Sen. Marco Rubio has it backward. As he toured Florida this week, the Republican ripped the Affordable Care Act in public and defended immigration reform in private to his upset supporters. It would have been more useful to publicly embrace immigration reform and privately explain to conservatives why it would be foolish to force a government shutdown over the health care law. But Rubio is all about what's best for Rubio, not what's best for Florida.
The August congressional recess is time for advocates of immigration reform to build public support and pressure House Republicans to take up the Senate bill this fall. Rubio should be joining the U.S. Chamber of Commerce, manufacturers and technology company executives as they push for action. He was a key member of the bipartisan group that wrote the Senate bill and got it passed with 68 votes, and the son of Cuban immigrants has a compelling story.

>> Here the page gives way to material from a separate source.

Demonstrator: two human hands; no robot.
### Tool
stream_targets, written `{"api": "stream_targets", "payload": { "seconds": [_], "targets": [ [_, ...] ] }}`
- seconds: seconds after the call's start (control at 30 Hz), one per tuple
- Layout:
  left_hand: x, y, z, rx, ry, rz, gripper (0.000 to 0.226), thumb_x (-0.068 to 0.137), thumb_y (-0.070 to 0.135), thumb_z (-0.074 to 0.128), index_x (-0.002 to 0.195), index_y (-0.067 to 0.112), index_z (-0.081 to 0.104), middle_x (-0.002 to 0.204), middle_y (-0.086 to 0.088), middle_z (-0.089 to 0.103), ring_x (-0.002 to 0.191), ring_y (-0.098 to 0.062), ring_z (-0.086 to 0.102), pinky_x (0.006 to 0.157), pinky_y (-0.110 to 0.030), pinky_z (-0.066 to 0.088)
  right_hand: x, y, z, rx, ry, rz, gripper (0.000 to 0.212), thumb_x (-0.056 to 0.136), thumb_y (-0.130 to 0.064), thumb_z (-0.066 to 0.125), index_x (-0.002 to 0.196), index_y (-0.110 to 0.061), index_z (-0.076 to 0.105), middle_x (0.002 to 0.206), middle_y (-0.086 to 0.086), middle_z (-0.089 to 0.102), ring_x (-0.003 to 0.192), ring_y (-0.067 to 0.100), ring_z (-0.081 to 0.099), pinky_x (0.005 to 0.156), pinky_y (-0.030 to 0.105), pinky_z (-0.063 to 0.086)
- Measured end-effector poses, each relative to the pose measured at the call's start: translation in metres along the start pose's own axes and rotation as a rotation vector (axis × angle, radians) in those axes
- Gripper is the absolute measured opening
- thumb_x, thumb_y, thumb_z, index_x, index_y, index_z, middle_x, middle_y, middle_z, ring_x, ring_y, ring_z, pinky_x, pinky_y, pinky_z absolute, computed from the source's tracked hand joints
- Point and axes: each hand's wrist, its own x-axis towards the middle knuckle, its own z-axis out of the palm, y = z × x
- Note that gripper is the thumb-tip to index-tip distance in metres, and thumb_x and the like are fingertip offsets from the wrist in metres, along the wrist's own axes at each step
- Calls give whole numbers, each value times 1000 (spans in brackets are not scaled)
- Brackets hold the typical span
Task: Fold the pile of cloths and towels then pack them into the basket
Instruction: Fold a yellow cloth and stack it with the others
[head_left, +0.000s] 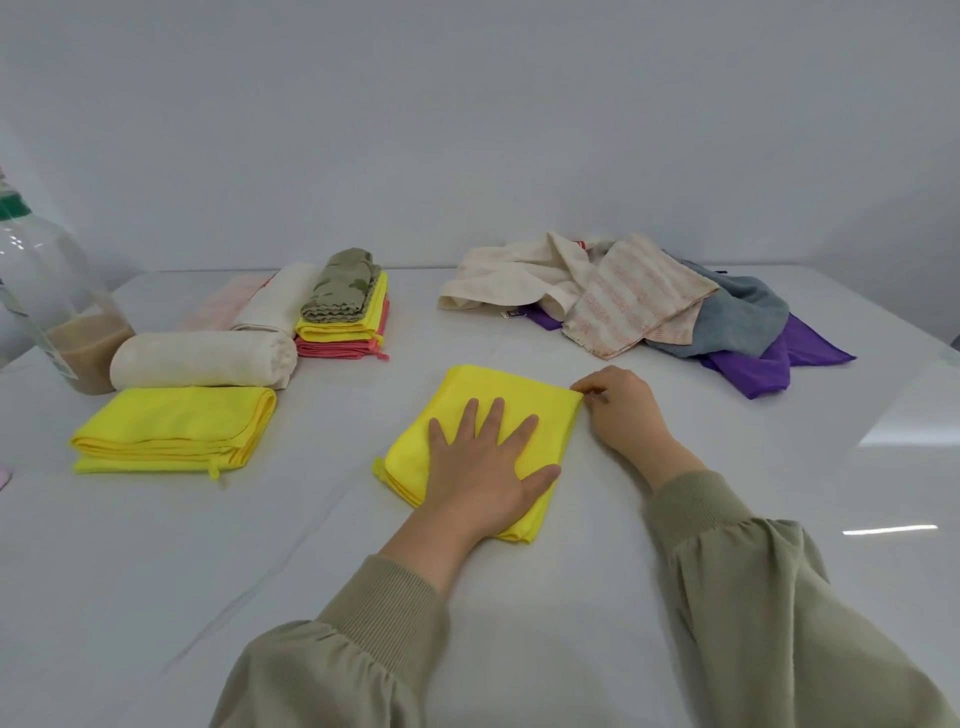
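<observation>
Left hand: the left hand (483, 467) lies flat, fingers spread, pressing down on the folded bright yellow microfibre cloth (493, 384).
Right hand: the right hand (623, 410) has its fingers curled, pinching that cloth's far right corner.
Cloth's place: near centre of the white surface (156, 571).
Far right: loose heap of cream, striped, grey and purple cloths (639, 306).
Left: second folded yellow cloth (171, 426), rolled cream towel (202, 358).

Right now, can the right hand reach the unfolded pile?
Probably yes: the right hand pinches the yellow cloth at its corner, and only bare table lies between it and the pile.
</observation>
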Motion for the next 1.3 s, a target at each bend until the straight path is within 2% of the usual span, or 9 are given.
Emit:
{"api": "stream_targets", "payload": {
  "seconds": [0.13, 0.33, 0.53, 0.67, 0.77, 0.87, 0.97, 1.07, 1.3],
  "targets": [
    [1, 2, -1, 4, -1, -36, 72, 90, 72, 18, 151, 39, 0, 161, 3, -10, 147, -24, -14, 114, -61, -3, -18, -20, -3, 106, 271, -81, 45, 86, 3, 40, 128, -4, 55, 129, 15, 55, 123, 33, 44, 99, 22, 26],
    [0, -7, -3, -37, 28, -101, 75, 91, 70, 15, 153, 29, 8, 161, 7, -2, 148, -23, -9, 113, -61, -3, -25, -24, 11, -407, -353, 44, 49, 102, -42, 19, 150, -33, 18, 160, 0, 9, 147, 25, 2, 115, 53, -1],
    [-8, -40, -14, -82, 76, -171, 61, 95, 61, 25, 145, 27, 34, 154, 3, 28, 137, -26, 25, 107, -44, 28, -33, -32, 7, -343, -92, 95, 56, 101, -41, 31, 150, -17, 17, 159, 8, 11, 145, 27, 10, 116, 47, 9],
    [-18, -33, -30, -211, 239, -237, 57, 94, 61, 33, 99, 17, 69, 100, -3, 64, 101, -26, 56, 76, -33, 41, -40, -37, 9, -114, -48, 51, 51, 100, -35, 38, 146, -13, 30, 153, 9, 30, 141, 27, 24, 115, 42, 18],
    [-20, -42, -38, -267, 440, -276, 49, 96, 54, 37, 102, 19, 70, 99, -4, 68, 97, -26, 59, 74, -31, 40, -40, -35, 4, -106, -89, 34, 52, 99, -29, 40, 148, -15, 28, 156, 9, 24, 143, 26, 18, 117, 44, 14],
    [-13, -46, -32, -275, 522, -88, 47, 99, 45, 33, 130, 20, 57, 130, -1, 58, 122, -22, 46, 95, -35, 38, -43, -43, -1, -155, -155, -98, 51, 101, -27, 36, 150, -22, 21, 160, 2, 9, 147, 22, 5, 118, 44, 4],
    [-2, -41, -13, -138, 181, 33, 57, 101, 49, 22, 151, 22, 22, 160, 1, 17, 147, -21, 8, 116, -44, 13, -51, -53, 7, -267, -362, -235, 53, 102, -39, 27, 152, -28, 12, 161, -4, 1, 147, 18, -4, 117, 47, -1],
    [3, -52, -3, -134, -41, -29, 65, 99, 55, 17, 154, 24, 1, 161, 7, -9, 147, -19, -12, 117, -51, -1, -52, -48, 9, -412, -518, -178, 56, 101, -47, 18, 152, -31, 2, 160, -6, -8, 147, 19, -6, 116, 51, -2],
    [11, -81, 1, -236, 105, -204, 71, 97, 57, 28, 152, 15, 15, 160, -1, 12, 148, -22, 5, 119, -44, 6, -29, -21, 7, -318, -360, -6, 63, 98, -52, 29, 149, -17, 21, 156, 1, 21, 145, 22, 13, 115, 50, 11]
  ]
}}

Rubio could have visited Tampa Bay and talked with high-tech officials, explaining how his legislation would help them recruit skilled foreign workers. He could have stood in Plant City's fields and talked about how his bill would help bring in legal workers to pick the crops. He could have walked the University of South Florida campus and the streets of West Tampa, talking about the American dream and how his legislation includes both stronger borders and a path to citizenship for 11 million undocumented immigrants. He could have met publicly with Republican Reps. Gus Bilirakis of Palm Harbor, C.W. Bill Young of Indian Shores and Dennis Ross of Lakeland — all skeptics of comprehensive reform — to seek their support.
But Rubio can't take the heat, and we're not talking about Florida weather. Instead of publicly promoting his signature legislative accomplishment, the Republican privately talked with conservative activists in Gainesville and elsewhere who are angry with him about immigration. He is more intent on shoring up his political future than in securing immigration reform.
Of course, Rubio has been running back to the far right since immigration passed. He talks of cosponsoring legislation that would outlaw abortion after 20 weeks. He signed a brief before the U.S. Supreme Court to protect prayer before government meetings. He tried to blow up Republican Sen. John McCain's bipartisan agreement to confirm several key appointees to the Obama administration. Now Rubio threatens to help shut down the federal government next month unless money for health care reform is cut from an essential short-term spending bill. Even mainstream conservatives and opponents of the health care law consider that irresponsible.
Rubio argued this week that it would be President Barack Obama's fault if government shuts down over the fight over health care reform. Perhaps the junior senator is too young to remember what happened to congressional Republicans who shut down the government in a budget fight with President Bill Clinton.
Instead of demonizing health care reform, Rubio should be trying to improve it. Instead of starving it to death, he should be helping his constituents understand how it works. Instead of fanning partisan battles, he should be building consensus for a federal law that is not going away and that will help millions of Floridians.
Does Rubio represent all of Florida in the U.S. Senate, or only the tea party followers who helped him get there?